### Work to be completed:
Read through the lines below for the string "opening" and copy each one that has it.

### Data provided:
Content starts
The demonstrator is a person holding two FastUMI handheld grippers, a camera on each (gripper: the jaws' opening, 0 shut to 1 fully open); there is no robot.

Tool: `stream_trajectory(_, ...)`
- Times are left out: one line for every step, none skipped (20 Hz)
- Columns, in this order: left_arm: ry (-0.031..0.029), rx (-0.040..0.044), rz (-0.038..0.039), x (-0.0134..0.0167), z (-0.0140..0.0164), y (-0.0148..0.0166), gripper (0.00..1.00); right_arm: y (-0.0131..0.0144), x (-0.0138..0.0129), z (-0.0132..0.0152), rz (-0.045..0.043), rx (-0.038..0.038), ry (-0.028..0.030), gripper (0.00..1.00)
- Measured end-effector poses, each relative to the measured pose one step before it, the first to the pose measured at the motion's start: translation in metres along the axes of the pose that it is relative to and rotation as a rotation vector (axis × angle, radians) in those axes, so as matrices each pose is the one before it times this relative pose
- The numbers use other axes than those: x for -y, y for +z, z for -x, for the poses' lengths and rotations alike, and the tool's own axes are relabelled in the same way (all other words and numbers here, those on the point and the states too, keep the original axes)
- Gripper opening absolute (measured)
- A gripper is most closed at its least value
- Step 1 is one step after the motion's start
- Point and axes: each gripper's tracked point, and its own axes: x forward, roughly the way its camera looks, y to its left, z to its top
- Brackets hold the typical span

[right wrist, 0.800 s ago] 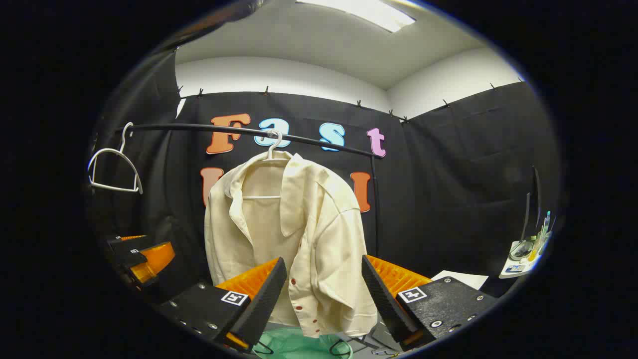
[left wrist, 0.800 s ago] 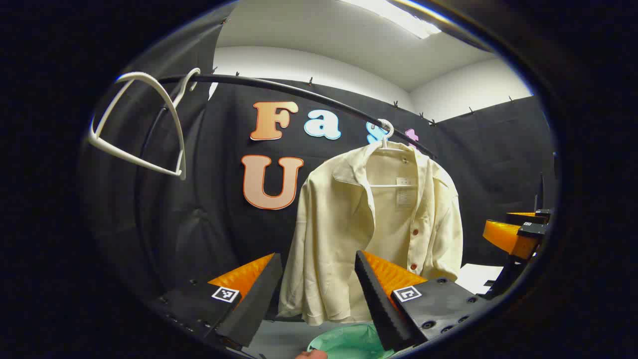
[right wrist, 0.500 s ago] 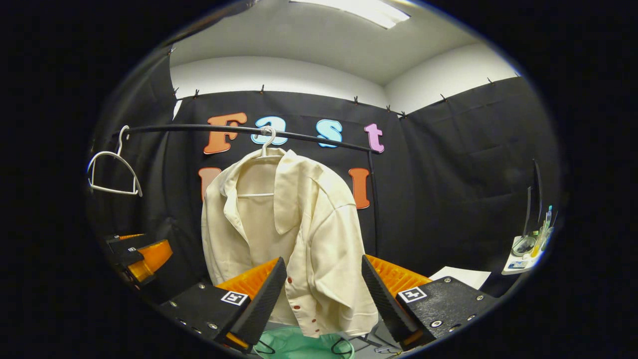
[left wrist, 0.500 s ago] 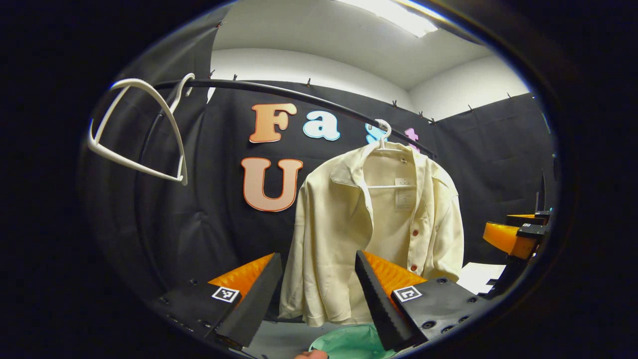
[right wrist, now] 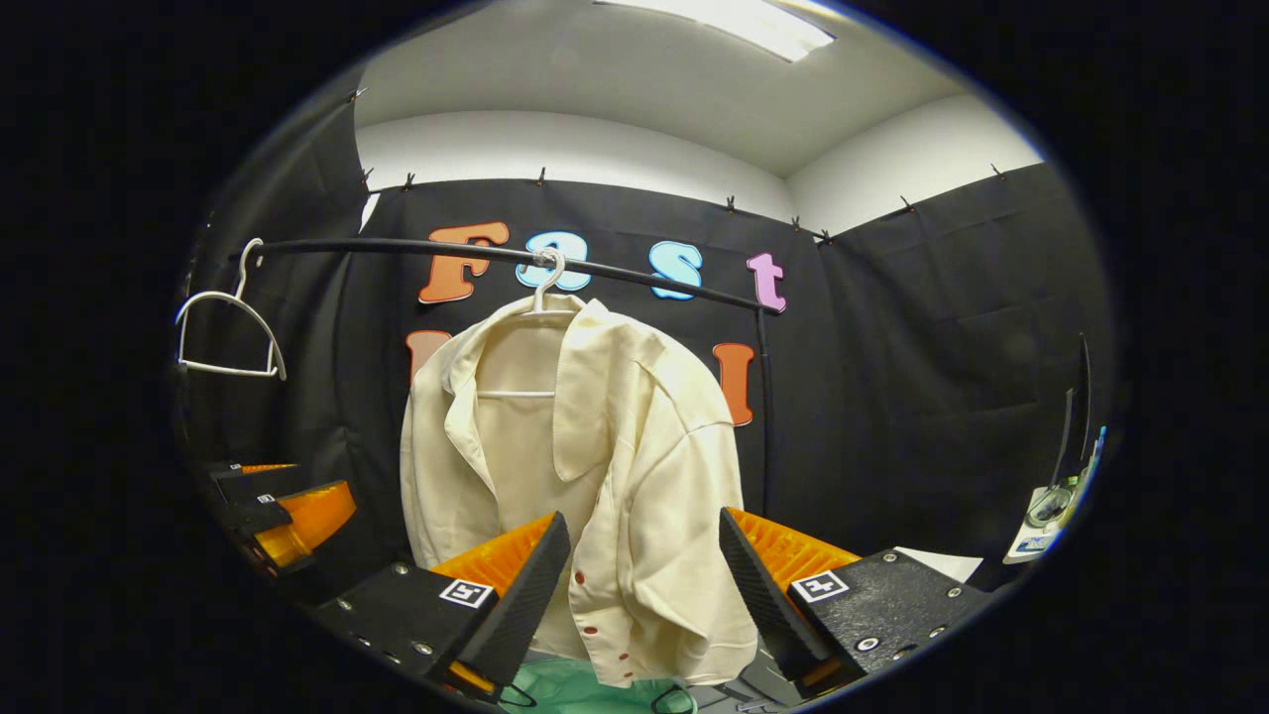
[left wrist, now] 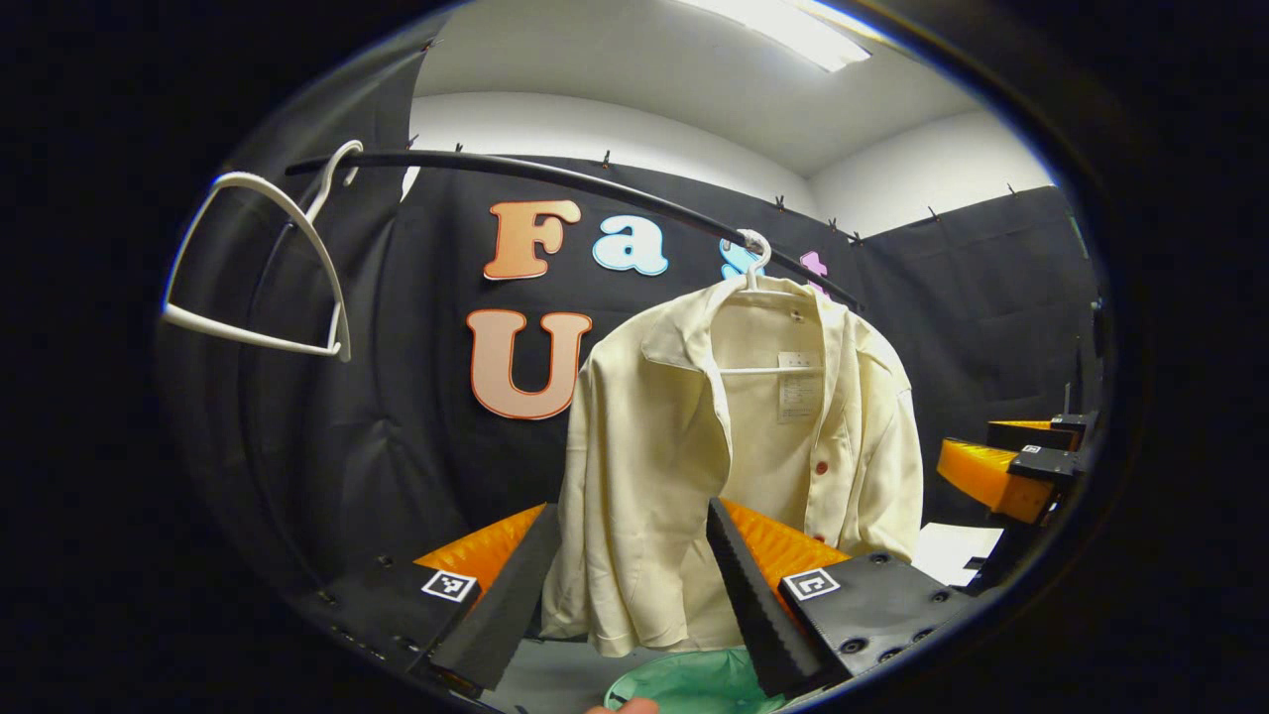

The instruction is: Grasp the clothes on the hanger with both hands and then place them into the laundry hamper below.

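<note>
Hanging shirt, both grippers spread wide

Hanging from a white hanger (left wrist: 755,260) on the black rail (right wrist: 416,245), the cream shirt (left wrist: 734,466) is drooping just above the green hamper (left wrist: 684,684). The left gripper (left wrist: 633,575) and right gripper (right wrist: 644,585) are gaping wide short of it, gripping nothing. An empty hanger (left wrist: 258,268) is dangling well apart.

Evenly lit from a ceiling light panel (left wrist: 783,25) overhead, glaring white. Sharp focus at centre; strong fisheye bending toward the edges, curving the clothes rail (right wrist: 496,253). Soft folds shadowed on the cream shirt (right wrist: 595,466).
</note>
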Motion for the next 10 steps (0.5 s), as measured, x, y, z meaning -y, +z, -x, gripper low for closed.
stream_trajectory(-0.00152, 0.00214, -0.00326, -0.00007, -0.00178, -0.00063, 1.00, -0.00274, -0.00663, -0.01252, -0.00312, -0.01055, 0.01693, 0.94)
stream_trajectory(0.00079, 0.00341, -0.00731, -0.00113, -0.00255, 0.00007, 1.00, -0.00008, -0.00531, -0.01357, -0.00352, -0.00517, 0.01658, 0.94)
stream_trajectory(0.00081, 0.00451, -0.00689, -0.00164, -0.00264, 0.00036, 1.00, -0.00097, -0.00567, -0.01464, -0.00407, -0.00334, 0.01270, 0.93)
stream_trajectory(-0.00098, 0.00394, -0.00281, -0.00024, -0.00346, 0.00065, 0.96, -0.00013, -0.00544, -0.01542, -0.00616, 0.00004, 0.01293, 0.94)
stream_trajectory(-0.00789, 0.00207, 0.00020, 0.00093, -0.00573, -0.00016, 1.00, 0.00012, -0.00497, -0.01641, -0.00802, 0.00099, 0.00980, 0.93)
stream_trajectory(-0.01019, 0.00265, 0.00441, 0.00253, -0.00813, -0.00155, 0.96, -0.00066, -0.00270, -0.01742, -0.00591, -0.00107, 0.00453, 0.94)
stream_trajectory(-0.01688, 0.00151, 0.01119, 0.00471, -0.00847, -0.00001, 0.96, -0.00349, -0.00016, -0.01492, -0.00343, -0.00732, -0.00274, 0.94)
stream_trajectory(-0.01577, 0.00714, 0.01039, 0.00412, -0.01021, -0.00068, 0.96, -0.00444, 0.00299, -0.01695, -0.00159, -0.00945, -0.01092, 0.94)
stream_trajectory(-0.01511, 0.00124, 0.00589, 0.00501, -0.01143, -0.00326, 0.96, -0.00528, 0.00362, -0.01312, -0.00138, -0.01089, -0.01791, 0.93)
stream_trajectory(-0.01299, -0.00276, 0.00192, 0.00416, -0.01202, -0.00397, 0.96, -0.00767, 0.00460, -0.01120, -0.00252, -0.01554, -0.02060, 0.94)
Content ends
### Written answer:
The demonstrator is a person holding two FastUMI handheld grippers, a camera on each (gripper: the jaws' opening, 0 shut to 1 fully open); there is no robot.
- Gripper opening absolute (measured)

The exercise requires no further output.